Un gol por la escuadra, o el miedo a un escándalo mayor. Sea lo que fuera, lo cierto es que La Razón publicaba este martes un artículo de Alfonso Ussía que debió producir verdaderos ardores de estómago a Francisco Marhuenda. Un artículo en el que nada menos que se pedía a Rajoy la dimisión. Y ya.



Faramalla, liar usando las palabras
Con el título de ‘faramalla’ (engaño usando palabrería, viene a ser el palabrón), Ussía aprovechaba para dar en mitad de la cara al propio periódico donde publicaba la columna: “Intuyo que hay algo de faramalla en el titular de mi periódico que anuncia en portada la dimisión de Esperanza Aguirre: 'Aguirre dimite por corrupción'”. Y a partir de ahí, venía a decir que el titular estaba hecho con malas intenciones y el propósito de engañar.
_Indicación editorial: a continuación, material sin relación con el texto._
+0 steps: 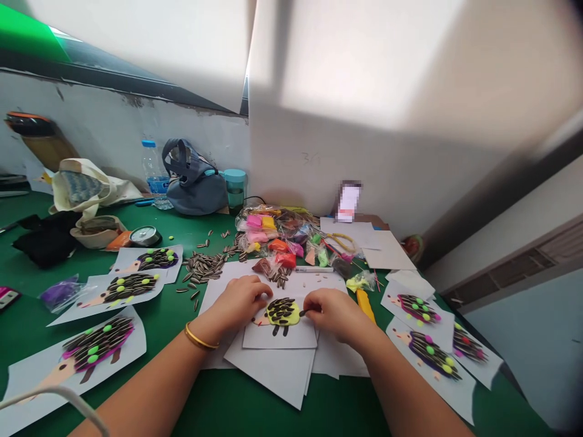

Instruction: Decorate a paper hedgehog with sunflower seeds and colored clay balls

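Observation:
Between my hands lies a white card [259, 341] bearing a hedgehog picture. The hedgehog's yellow-green clay body [294, 311] is partly covered with dark sunflower seeds pointing sideways. It has a pale face with a red mark on the left and two dark legs below. My right hand [334, 312] pinches a sunflower seed [303, 314] between thumb and fingertips at the right edge of the clay. My left hand [239, 300] rests at the card's upper left, fingers bent and apart from the thumb, with nothing visible in them. More white sheets [268, 373] lie beneath the card.
A pile of sunflower seeds [203, 267] lies behind my left hand. Bagged coloured clay [277, 233], a marker [314, 269] and scissors [344, 241] are at the back. Hedgehog cards [136, 340] flank both sides. A bottle [155, 176], blue bag [195, 188] and phone [348, 201] stand along the wall.

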Tool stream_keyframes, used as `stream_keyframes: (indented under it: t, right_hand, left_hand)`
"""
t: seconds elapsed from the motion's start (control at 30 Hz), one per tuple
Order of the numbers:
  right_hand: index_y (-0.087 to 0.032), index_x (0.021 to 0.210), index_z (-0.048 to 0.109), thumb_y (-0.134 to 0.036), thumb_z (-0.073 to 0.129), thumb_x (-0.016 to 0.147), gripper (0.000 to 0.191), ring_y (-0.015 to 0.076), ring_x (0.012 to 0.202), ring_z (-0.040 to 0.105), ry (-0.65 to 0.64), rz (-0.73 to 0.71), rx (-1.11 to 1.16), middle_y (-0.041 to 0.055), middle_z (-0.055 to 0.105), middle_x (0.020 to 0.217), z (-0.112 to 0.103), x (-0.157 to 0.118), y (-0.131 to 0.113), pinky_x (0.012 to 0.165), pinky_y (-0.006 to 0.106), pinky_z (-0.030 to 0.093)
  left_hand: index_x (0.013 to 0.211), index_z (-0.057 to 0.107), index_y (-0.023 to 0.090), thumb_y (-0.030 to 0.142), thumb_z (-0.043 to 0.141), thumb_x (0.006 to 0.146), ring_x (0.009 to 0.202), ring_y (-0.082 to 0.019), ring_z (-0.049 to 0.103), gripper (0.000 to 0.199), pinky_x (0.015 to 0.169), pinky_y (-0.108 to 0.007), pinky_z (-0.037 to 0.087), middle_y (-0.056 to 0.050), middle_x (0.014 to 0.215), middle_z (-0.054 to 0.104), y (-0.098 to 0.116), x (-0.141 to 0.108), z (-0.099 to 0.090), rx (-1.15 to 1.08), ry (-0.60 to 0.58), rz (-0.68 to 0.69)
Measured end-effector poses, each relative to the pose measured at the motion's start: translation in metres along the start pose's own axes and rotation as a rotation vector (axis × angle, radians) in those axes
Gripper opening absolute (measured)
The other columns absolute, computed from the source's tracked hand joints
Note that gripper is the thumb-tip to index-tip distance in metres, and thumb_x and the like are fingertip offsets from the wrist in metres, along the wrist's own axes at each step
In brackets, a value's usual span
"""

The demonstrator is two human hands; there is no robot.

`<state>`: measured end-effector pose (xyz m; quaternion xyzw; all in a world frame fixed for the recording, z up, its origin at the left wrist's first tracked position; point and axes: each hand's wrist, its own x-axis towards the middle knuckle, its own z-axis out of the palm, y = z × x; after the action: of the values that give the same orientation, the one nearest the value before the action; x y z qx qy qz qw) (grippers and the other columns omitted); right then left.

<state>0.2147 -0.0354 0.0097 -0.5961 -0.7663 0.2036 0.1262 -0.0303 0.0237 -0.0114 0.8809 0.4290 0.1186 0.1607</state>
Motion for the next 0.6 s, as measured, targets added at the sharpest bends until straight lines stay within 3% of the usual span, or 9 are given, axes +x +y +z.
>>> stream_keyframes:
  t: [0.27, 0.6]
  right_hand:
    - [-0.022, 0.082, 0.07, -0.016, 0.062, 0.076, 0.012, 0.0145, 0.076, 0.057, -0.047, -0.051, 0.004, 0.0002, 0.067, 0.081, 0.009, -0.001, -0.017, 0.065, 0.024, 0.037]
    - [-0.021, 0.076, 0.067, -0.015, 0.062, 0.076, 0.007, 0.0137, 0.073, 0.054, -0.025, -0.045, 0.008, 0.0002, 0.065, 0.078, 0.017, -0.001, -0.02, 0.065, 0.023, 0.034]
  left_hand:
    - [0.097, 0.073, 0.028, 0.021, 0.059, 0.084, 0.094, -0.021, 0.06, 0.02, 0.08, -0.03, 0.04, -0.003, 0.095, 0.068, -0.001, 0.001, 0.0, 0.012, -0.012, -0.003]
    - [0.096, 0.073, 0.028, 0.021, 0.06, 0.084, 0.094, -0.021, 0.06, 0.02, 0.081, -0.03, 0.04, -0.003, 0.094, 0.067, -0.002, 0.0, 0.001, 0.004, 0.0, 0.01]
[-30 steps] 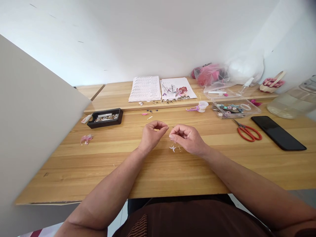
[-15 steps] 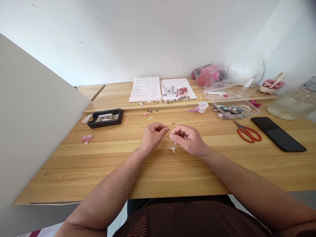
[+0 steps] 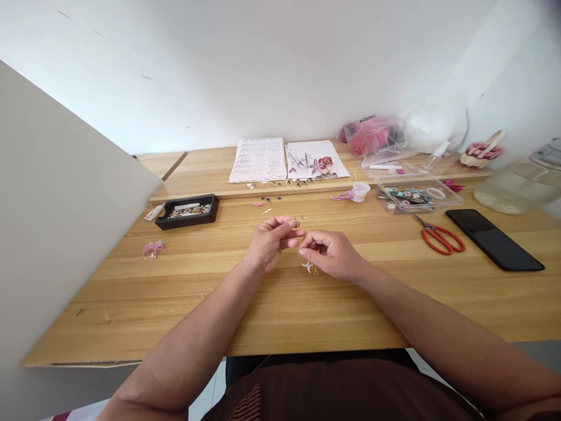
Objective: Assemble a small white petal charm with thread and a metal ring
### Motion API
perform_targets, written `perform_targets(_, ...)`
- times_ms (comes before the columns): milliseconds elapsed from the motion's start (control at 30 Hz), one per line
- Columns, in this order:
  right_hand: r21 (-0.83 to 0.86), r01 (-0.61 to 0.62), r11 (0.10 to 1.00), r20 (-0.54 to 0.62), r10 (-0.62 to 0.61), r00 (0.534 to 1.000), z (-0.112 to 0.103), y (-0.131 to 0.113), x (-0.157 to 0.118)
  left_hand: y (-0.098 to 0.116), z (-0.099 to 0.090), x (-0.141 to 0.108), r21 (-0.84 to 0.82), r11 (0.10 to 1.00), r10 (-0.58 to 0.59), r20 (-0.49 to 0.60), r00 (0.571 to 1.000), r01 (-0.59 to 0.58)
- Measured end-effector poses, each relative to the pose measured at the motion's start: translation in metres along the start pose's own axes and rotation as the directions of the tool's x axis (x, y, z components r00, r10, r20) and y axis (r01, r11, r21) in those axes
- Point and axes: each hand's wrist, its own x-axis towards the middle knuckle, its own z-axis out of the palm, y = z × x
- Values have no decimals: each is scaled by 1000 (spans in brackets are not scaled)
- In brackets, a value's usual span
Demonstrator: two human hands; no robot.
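Observation:
My left hand [image 3: 272, 241] is closed, its thumb and forefinger pinching a thin gold-coloured strand [image 3: 298, 225]. Just to its right, my right hand [image 3: 331, 252] is closed in a pinch at the lower part of this strand. Below the right fingertips hang small white crescent-shaped pieces [image 3: 307, 267], with a fine thread-like end beside them. Whether these pieces join the strand is hidden by the fingers. Beyond the hands, a small ring [image 3: 304, 217] lies on the wooden table [image 3: 175, 304].
On the right are red-handled scissors [image 3: 442, 238], a black phone [image 3: 495, 240], a clear plastic box [image 3: 438, 206] of small parts and a glass jar [image 3: 504, 190]. A black tray [image 3: 188, 221] of beads sits left. Paper sheets [image 3: 258, 158] lie on the back ledge.
My left hand has turned, its fingers more spread out and nearer the right hand. My right hand has dropped slightly, and the white crescent pieces have swung and turned.

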Motion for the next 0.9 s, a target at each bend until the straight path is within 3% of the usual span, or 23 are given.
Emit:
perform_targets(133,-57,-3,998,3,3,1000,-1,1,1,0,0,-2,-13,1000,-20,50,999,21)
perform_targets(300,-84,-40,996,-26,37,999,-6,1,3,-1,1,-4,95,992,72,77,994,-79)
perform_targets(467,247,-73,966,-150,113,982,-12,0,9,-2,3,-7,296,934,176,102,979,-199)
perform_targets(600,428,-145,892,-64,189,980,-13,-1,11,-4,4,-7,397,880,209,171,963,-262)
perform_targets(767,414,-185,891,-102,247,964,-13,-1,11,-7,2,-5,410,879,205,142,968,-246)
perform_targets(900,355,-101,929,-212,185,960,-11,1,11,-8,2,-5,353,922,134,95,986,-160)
Y daba una explicación a ello: “Mi periódico es “rajoyista”, y no se espera que anuncia en portada a tres columnas la siguiente noticia: 'Rajoy no dimite por la corrupción'”.

Y aprovechando que aún tenía la mitad del espacio reservado para él en la contraportada del diario de Marhuenda por rellenar, Ussía se entregaba tanto a la defensa de Aguirre como, si no más, al ataque a Rajoy.
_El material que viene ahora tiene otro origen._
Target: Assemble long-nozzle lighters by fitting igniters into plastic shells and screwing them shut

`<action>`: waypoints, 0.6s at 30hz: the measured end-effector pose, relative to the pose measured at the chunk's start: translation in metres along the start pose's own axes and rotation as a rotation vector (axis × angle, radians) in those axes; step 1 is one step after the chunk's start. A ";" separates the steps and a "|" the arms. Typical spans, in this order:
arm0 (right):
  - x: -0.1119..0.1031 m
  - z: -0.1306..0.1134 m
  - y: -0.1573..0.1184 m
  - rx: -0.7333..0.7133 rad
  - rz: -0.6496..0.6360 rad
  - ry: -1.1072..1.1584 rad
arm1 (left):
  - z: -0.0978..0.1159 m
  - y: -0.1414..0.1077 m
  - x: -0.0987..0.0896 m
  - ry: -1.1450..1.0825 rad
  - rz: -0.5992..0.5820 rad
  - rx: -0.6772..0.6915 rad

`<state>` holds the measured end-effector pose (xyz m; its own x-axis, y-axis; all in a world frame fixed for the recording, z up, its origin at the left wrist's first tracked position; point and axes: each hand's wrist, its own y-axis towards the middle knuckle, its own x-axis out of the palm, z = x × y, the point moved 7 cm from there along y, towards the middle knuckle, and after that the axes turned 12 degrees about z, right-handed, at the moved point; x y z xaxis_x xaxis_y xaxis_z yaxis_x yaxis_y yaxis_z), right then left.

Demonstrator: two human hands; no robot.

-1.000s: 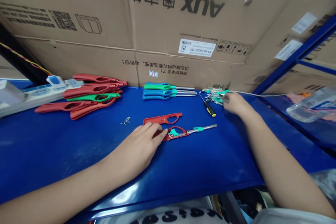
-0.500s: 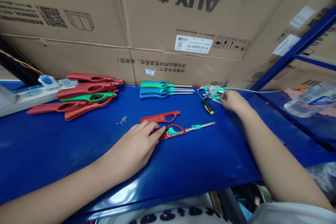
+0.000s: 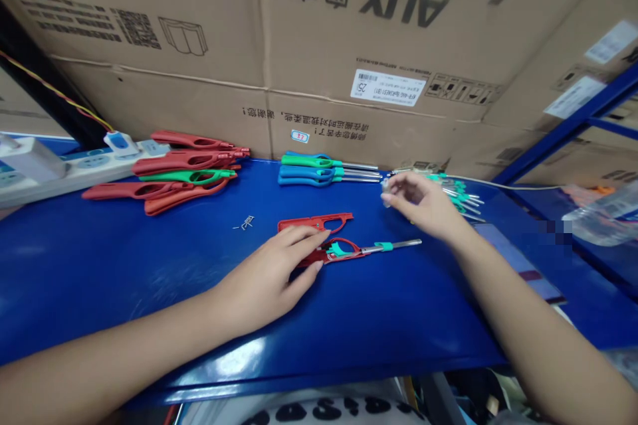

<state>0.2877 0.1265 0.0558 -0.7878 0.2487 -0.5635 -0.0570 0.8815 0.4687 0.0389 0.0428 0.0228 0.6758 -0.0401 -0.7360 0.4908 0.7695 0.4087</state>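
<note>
My left hand (image 3: pixel 272 272) lies over the handle of an opened red lighter half (image 3: pixel 349 254), thumb at its near edge and fingers on the far side. Green parts and wire show inside this half, and a metal tube (image 3: pixel 406 244) with a green collar extends right. Just behind lies the other red shell half (image 3: pixel 304 220). My right hand (image 3: pixel 419 202) is raised beside the pile of metal tubes with green parts (image 3: pixel 461 196), pinching a small clear piece (image 3: pixel 385 192) between thumb and fingers. Its exact kind is too small to tell.
Red, orange and green lighter shells (image 3: pixel 184 163) are stacked at left, by a power strip (image 3: pixel 94 163). Blue and green lighters (image 3: pixel 309 172) lie at the back before a cardboard box (image 3: pixel 309 66). Small screws (image 3: pixel 246 222) lie left of centre; a flat bluish object (image 3: pixel 513 259) is at right.
My right hand has moved left from the pile of parts, with a small clear piece now visible in its fingers. My left hand stays on the red lighter half, its thumb now showing. The view has shifted.
</note>
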 end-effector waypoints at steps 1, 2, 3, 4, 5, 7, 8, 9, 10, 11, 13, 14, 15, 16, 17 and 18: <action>0.016 -0.015 -0.009 -0.002 -0.063 0.146 | 0.000 0.000 -0.001 -0.047 0.024 -0.029; 0.029 -0.029 -0.019 0.008 -0.118 0.272 | 0.001 0.001 -0.003 -0.091 0.051 -0.057; 0.042 -0.040 -0.028 0.030 -0.168 0.366 | 0.002 0.002 -0.004 -0.133 0.079 -0.083; 0.052 -0.049 -0.037 0.047 -0.212 0.431 | 0.002 0.002 -0.005 -0.177 0.104 -0.104; 0.060 -0.058 -0.045 0.043 -0.249 0.473 | 0.003 0.003 -0.006 -0.228 0.121 -0.123; 0.071 -0.069 -0.057 0.012 -0.308 0.491 | 0.005 0.003 -0.004 -0.351 0.117 -0.154; 0.073 -0.073 -0.061 -0.011 -0.319 0.479 | 0.005 0.004 -0.003 -0.413 0.103 -0.170; 0.075 -0.074 -0.063 -0.036 -0.323 0.461 | 0.005 0.004 -0.002 -0.462 0.090 -0.187; 0.075 -0.075 -0.064 -0.062 -0.316 0.443 | 0.005 0.005 -0.002 -0.493 0.081 -0.201; 0.073 -0.076 -0.063 -0.097 -0.296 0.428 | 0.005 0.006 -0.002 -0.503 0.077 -0.213; 0.067 -0.077 -0.061 -0.202 -0.236 0.386 | 0.004 0.007 -0.003 -0.486 0.077 -0.225; 0.063 -0.079 -0.061 -0.278 -0.205 0.353 | 0.003 0.008 -0.003 -0.479 0.075 -0.231; 0.060 -0.081 -0.061 -0.360 -0.176 0.315 | 0.002 0.008 -0.003 -0.477 0.070 -0.237; 0.057 -0.084 -0.062 -0.439 -0.152 0.277 | 0.002 0.008 -0.002 -0.483 0.064 -0.245; 0.054 -0.086 -0.062 -0.502 -0.136 0.243 | 0.001 0.008 -0.002 -0.493 0.058 -0.255; 0.053 -0.088 -0.062 -0.544 -0.124 0.217 | 0.001 0.008 -0.001 -0.504 0.052 -0.266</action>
<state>0.1959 0.0495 0.0563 -0.8595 0.0189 -0.5107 -0.4167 0.5527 0.7217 0.0426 0.0487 0.0269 0.9062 -0.2465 -0.3434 0.3385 0.9098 0.2402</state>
Aguirre a los altares, Rajoy al hoyo
Por ejemplo, de la dimisionaria, dice que si “Esperanza es directa, trabajadora y castiza”. O que si “ha dimitido por lo que han robado algunos en los que ella confió”. Y del no dimisionario, escribe: “Estoy convencido de la honestidad personal de Rajoy, pero los motivos que han alentado a Aguirre a dimitir los tiene aún más graves y sobrados el presidente en funciones”.

Y aún más, dice saber que “en Génova hay muchas personas profundamente decepcionadas con Rajoy por su empecinamiento”. Y le critica la torpeza de no haber sabido vender la recuperación económica, “su gesta”, mientras que “con la corrupción de su partido ha sido blando, invidente, medroso y taimado”. Mismos calificativos que le aplica por no haber puesto en marcha “la reforma de la Ley Electoral que ahora le agobia”, o “el separatismo de Cataluña”.
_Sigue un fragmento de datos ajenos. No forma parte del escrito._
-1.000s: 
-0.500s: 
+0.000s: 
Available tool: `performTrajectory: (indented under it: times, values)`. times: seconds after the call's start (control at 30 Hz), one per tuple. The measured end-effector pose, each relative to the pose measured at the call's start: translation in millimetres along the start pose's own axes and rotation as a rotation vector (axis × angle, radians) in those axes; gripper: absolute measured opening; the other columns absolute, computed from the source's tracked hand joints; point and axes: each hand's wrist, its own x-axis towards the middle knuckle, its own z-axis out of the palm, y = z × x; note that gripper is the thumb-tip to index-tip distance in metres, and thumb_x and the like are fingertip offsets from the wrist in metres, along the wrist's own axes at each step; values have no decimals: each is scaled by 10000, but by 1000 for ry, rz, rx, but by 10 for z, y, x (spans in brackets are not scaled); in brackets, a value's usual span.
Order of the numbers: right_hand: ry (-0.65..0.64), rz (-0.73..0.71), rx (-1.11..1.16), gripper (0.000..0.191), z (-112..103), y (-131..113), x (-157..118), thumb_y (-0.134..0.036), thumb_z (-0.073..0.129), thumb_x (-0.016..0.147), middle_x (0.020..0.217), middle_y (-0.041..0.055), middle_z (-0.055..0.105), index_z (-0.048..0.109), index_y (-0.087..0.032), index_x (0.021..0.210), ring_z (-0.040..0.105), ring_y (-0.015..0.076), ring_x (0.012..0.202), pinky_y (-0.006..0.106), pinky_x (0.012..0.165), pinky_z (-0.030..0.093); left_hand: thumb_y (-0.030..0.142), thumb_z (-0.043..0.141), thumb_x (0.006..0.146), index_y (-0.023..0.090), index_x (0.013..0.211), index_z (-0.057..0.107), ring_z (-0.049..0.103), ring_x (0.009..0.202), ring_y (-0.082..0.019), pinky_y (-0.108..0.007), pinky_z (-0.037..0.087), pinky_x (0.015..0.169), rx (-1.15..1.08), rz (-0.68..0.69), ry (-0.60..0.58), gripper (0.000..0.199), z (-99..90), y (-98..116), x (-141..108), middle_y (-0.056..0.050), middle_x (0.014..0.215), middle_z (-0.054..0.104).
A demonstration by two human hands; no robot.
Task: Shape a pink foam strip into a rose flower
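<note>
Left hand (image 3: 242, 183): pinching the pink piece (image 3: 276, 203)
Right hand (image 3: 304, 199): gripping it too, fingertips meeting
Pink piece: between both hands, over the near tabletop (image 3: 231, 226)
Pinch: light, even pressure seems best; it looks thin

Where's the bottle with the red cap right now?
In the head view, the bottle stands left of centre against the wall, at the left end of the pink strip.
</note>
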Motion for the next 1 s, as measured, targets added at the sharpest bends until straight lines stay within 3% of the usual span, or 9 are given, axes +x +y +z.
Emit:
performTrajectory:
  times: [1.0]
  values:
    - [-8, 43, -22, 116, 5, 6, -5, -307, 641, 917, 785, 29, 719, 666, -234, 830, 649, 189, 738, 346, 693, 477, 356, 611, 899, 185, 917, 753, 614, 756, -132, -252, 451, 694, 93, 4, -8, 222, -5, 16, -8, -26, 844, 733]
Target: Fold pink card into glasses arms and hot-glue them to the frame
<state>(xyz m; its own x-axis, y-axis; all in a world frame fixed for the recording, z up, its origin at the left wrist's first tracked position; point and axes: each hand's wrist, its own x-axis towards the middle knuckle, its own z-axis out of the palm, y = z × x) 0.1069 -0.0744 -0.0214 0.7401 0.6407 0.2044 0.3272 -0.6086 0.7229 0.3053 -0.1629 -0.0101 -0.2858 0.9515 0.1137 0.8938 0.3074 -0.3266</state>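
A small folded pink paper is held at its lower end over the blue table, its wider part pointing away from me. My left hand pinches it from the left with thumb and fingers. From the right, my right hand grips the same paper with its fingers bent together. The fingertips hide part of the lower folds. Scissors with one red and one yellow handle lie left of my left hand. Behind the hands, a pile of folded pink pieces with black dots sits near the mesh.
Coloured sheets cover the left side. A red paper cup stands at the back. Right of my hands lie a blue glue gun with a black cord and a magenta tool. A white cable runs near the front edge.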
Conclusión de Ussía, “Esperanza Aguirre, guste o no en Génova, le ha dado una lección a Rajoy. O más que una lección, un empujón para que reaccione, medite su situación y deje paso a quien pueda resolver con su liderazgo la ilusión de sus votantes. Conclusión que remata con una proclama: “Hoy soy 'aguirrista'”. Pobre del que tuviera que anunciar a Marhuenda el contenido del artículo de Ussía. Y pobre de Marhuenda, exjefe de gabinete tantos años de Mariano Rajoy, tan entregado a su causa, y sin poder evitar el sacrilegio de que le pongan a parir en el periódico que dirige.